> YOUR INSTRUCTIONS: What is the number of lines in these entries that contain "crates"? State it alone.

> RECORDS FOR PROCESSING:
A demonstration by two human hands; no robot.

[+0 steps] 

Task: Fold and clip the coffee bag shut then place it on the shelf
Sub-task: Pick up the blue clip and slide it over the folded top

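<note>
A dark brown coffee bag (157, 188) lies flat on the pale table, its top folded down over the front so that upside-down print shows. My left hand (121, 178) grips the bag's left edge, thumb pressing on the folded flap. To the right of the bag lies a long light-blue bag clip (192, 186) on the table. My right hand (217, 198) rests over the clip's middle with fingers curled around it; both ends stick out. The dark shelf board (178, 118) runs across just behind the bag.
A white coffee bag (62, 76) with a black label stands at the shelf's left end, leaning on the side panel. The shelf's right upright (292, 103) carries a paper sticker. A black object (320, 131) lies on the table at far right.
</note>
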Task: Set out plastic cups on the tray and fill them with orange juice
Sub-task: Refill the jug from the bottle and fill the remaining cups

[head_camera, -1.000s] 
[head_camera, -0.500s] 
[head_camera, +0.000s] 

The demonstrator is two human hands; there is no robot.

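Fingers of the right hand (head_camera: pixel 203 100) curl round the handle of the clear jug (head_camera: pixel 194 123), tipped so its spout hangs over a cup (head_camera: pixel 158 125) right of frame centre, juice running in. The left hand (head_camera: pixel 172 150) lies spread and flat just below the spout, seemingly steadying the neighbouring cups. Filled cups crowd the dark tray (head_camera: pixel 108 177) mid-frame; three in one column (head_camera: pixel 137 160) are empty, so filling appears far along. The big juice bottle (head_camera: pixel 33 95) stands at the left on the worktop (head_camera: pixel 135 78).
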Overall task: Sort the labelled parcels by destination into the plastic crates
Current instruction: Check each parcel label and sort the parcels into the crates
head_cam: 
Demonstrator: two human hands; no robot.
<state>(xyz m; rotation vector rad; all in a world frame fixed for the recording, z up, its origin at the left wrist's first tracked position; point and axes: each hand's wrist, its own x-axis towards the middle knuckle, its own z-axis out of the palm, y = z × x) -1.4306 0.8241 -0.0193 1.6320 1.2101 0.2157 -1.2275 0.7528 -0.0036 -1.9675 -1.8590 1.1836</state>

> WRITTEN RESPONSE: 2